And the saga continues. Electronic Arts seems to have pissed off one too many geeks, and now that this story has gone public details are beginning to emerge that don't look good for the world's leading video game maker. San Francisco's Schubert & Reed LLP will be representing an unknown number of employees in a class action lawsuit that contends Electronic Arts had wrongly classified a large number of artists and developers as exempt from overtime when, under state and federal law, they were not. In the meantime, Kotaku points out that EA is going after label Cherry Lane Music and jokes that they're "just looking for another set of employees to exploit."
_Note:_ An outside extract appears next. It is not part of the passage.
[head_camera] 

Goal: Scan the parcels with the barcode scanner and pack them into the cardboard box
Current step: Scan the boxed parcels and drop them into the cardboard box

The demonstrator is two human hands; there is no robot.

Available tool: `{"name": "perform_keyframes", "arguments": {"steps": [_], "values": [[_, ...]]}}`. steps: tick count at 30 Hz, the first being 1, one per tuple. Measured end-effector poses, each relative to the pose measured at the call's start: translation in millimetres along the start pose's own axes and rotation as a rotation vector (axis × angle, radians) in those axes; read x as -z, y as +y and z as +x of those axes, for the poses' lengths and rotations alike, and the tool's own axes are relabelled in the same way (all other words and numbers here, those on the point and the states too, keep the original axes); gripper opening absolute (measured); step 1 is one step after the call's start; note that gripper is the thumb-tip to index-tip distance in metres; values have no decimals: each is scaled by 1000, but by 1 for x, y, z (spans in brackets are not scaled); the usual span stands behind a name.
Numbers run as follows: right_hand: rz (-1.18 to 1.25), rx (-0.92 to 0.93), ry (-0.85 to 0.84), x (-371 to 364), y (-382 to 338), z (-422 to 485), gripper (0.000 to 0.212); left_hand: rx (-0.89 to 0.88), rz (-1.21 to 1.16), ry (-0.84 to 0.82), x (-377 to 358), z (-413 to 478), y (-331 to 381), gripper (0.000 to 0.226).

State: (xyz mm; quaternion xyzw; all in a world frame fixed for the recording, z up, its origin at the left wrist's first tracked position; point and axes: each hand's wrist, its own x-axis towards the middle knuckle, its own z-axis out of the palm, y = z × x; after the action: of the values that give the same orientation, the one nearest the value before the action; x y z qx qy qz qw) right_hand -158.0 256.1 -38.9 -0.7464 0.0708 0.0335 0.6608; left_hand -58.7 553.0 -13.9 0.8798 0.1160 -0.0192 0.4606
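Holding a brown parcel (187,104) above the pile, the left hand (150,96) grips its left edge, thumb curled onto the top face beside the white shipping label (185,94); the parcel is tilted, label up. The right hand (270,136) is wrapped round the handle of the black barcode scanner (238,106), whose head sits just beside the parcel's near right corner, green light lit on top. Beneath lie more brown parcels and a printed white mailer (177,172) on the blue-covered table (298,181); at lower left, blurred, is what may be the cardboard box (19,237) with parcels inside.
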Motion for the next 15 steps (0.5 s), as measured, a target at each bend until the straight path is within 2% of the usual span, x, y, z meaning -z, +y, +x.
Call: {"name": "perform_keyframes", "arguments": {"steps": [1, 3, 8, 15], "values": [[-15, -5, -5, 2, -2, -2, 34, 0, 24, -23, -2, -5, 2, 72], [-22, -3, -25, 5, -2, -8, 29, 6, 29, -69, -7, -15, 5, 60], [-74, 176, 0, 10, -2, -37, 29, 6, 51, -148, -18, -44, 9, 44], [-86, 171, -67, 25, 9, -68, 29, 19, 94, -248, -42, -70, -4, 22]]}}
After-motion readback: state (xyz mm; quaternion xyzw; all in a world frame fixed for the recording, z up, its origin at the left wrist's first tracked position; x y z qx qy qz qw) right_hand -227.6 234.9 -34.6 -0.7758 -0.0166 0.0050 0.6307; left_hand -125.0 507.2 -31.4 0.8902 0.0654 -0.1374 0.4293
Gamespot was forwarded an email, purportedly from EA management to their staff, promising that they would not retaliate against employees who joined the suit - although that seems like another one of those "well, you don't have to come in this weekend but we'd really appreciate it if you did" kind of management mindf**ks. Take recently terminated employee Joe Stratiff's complaints for instance:

Here's my story from front to back, I'll let you decide who's the insane one here. I just listed several of the incidents that led up to my dismisal that I assume were the reasons. Laughingly, I don't really know the exact why -- I never got one from HR and my boss just said the last item was the "last straw." However, I skipped many colorful and fleshing out stuff that shows you the culture of EA, e.g. the Executive Producer of the project hung a neon sign in the team area that said "Open 7 days" and constantly sent out emails to the whole team saying that he'd see them over the weekend. Or the meeting five months before the ship date where they were trying to tell everyone that weekends from then are were mandatory without actually saying it. There was never discussion on cutting stuff or adding resources to complete the game, it was always about working longer and harder.

As fellow geeks, SFist would like to point out that angry employees plus inconsiderate management equals crappy code. If any of these allegations are true (and it's looking rather likely, seeing as how more and more disgruntled techies are crawling out of the woodwork now that this is public) then SFist would like to suggest that EA hire more people. It's not like there's a shortage of out-of-work coders, artists and testers in the Bay Area. Frankly, we're not buying any EA games until this is all cleared up - oh, wait, we weren't buying EA games in the first place.